**TASK DIRECTIONS**.
From the material that follows, count the lines with the word "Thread" in them. Reply with the number only.
* * * *
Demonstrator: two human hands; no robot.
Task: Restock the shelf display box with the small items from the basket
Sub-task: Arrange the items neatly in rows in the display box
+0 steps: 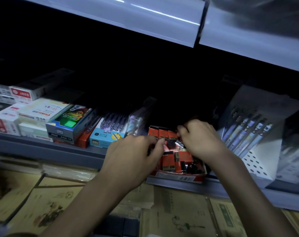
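Observation:
A red display box (179, 177) stands at the shelf's front edge, filled with several small red and black 2B erasers (169, 164). A neat row of erasers (162, 133) lines its back. My left hand (133, 154) reaches into the box's left side, fingers curled onto the erasers. My right hand (200, 139) is over the box's back right, fingertips pinching a wrapped eraser (178, 143). What my left fingers hold is hidden. No basket is in view.
Pen and refill boxes (68, 124) fill the shelf to the left. A grey stand of pens (247, 132) leans at the right. The upper shelf edge (145, 19) hangs overhead. Stacked paper pads (179, 216) lie on the shelf below.

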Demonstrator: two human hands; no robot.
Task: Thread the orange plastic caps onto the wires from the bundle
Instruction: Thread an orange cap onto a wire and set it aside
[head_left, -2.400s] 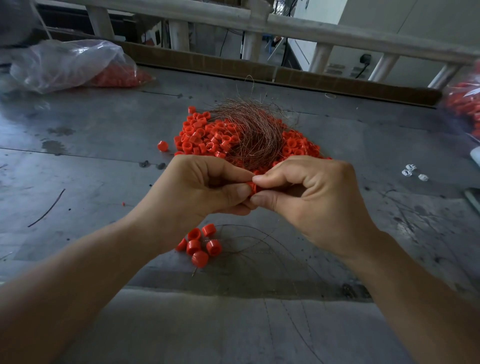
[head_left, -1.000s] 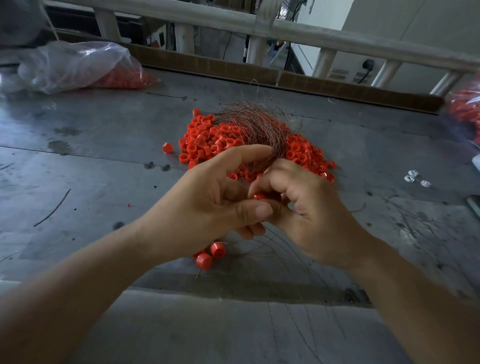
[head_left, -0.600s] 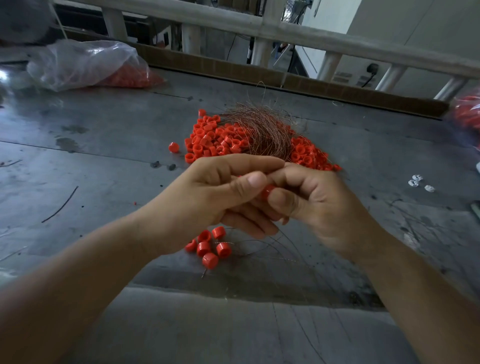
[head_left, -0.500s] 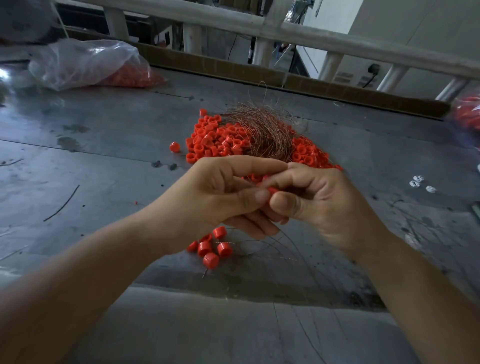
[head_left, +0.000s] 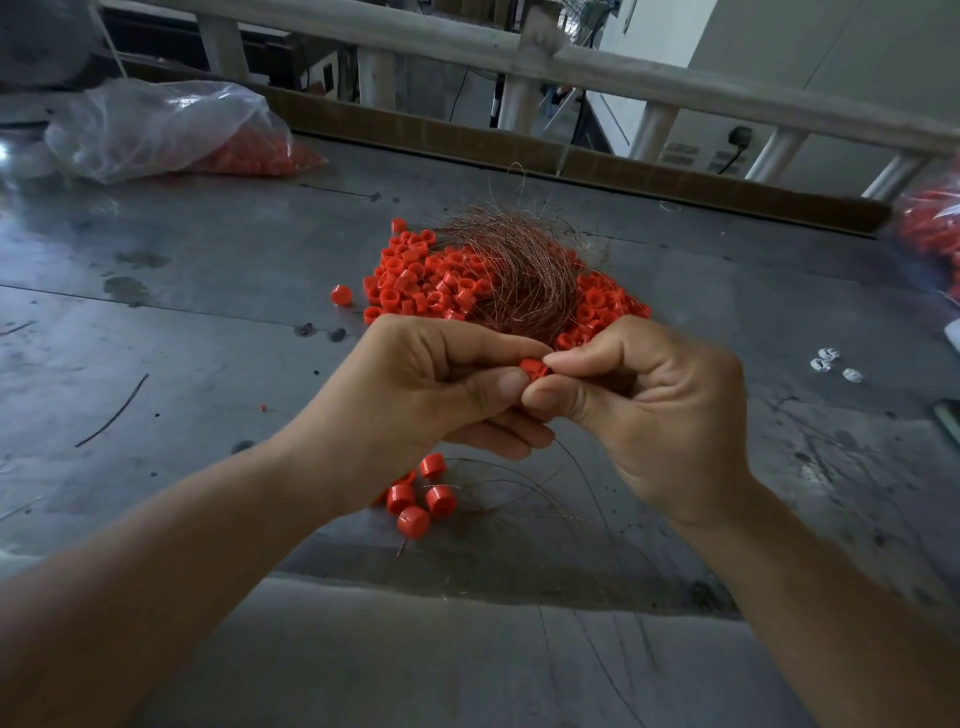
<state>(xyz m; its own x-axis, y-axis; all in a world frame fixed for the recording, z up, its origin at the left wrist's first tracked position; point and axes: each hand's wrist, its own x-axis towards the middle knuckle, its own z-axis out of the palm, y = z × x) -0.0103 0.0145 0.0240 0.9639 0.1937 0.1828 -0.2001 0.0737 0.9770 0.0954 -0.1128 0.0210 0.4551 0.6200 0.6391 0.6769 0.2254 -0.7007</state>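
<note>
Head view: left hand (head_left: 415, 395) and right hand (head_left: 649, 410) both pinch one cap (head_left: 534, 367); cap pile (head_left: 436, 280) and wire bundle (head_left: 524, 270) at 12 o'clock; thin wire may bend, miss hole, cap may slip

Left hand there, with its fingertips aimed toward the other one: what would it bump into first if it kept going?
The orange cap pinched between both hands, then the right hand just behind it.

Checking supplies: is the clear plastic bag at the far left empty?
No, the clear plastic bag holds orange caps visible through its film.
</note>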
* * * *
**RESPONSE AREA**.
2